Hello again! I would like to talk about algorithms more, since as I have expanded my knowledge they have become more and more interesting. These algorithms can be used in more ways than just for competitive programming (well of course, otherwise they wouldn’t have been made, but I’m beginning to get to where it touches my daily life), and one such example I will explore today is Dijkstra’s algorithm being used for pathfinding on maps and navigation.
Something most people will have done in today’s world is enter an address into their navigation app on their phone, and within seconds have a calculated route pop up to take them there. However, computers can’t just “eye-ball it” like humans can and just draw a line in that is in the general direction of the destination, it would not account for all edge cases where maybe there isn’t a direct path, or a path close to a direct path. There are actually algorithms that try to do this, but it doesn’t guarantee that it is the fastest path, but Dijkstra’s algorithm can.
Let’s go into how this works:
Let’s consider the map as nodes with undirected weighted edges connecting them, forming a graph. Let’s say that at every intersection or exit in every road we represent that as a node, and every piece of road connecting intersections is an edge, with a certain weight that is the amount of time it takes to get from one end of the edge to the other, and vice versa (This assumes that all roads allow for two-way travel, but you can also make directed edges instead, the algorithm works nonetheless).
After establishing this graph, you can make/pick a node closest to the user’s location as the starter node (there are different ways to do this, I won’t get into it) and make it apart of the graph. I won’t get into all of the details of what the algorithm does (tutorials for programmers exist and I just want to explain how this is used) but essentially we pick the node that takes the shortest time to get to and add that to a makeshift “visited” list that includes all of the nodes that have been added (at the beginning this list only includes the starter node). After adding this node, we add all of the nodes’ edges to a list of sorted edges coming from all nodes in the “visited” list. We keep picking the shortest edge and adding the node that is connected to the edge to the “visited” list. This continues until the destination node has been added, and in our estimates list the number for that node will no longer be an estimate- it will be the actual shortest time to get there!

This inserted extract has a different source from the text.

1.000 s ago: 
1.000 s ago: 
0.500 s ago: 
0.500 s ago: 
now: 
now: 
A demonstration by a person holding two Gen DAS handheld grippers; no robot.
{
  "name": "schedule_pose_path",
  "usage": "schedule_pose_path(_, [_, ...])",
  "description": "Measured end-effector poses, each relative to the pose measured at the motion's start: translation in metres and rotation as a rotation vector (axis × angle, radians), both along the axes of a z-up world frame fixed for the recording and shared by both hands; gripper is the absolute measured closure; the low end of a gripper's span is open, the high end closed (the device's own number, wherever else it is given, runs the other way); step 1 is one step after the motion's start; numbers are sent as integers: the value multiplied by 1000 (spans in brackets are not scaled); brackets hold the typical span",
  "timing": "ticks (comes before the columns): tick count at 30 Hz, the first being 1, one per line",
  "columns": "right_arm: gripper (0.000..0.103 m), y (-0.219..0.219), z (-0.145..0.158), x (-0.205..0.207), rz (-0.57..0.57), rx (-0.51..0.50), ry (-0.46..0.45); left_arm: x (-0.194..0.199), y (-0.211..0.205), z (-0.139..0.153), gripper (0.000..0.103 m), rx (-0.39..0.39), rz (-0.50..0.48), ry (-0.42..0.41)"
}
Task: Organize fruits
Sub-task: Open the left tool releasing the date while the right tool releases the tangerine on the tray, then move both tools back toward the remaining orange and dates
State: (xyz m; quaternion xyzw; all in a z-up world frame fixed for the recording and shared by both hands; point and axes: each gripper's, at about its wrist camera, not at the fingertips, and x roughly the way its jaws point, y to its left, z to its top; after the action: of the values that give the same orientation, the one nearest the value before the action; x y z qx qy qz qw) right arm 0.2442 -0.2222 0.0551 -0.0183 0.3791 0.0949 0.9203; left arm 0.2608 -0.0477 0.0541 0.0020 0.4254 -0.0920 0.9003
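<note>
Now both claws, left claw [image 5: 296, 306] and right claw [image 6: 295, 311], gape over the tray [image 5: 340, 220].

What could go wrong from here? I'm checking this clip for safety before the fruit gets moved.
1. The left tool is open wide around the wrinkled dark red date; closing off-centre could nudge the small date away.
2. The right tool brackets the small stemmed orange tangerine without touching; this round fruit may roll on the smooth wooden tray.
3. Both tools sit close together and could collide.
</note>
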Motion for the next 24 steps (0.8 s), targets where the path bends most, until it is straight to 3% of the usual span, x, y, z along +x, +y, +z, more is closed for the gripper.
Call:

There are different ways to prove that this will work, and the way I like to think about it is say that there are just 2 ways to get from point A to point B. Getting from point A to point B directly takes 5 units, while getting to point B via point C takes 7 units (we only see that getting from A to C takes 6 units, and then from C to B 1 unit). We know that the direct path is faster because if there was another “theoretically faster path” it would have to be through point C, and if we were to go through point C well we would have to spend 6 units first, and no matter what is after it it would take longer than the mere 5 units to go directly. Obviously this is not a formal proof, but it’s the best way to see how this works without knowing theory.
Algorithms are cool! They work in different but fascinating ways, and can be applied to a lot of different topics. In my example with Dijkstra’s algorithm you can apply it to train, plane, and player routes in a variety of ways, and while of course there are other algorithms that can improve performance, they all show how with a bit of theory and practice you can solve just about any problem!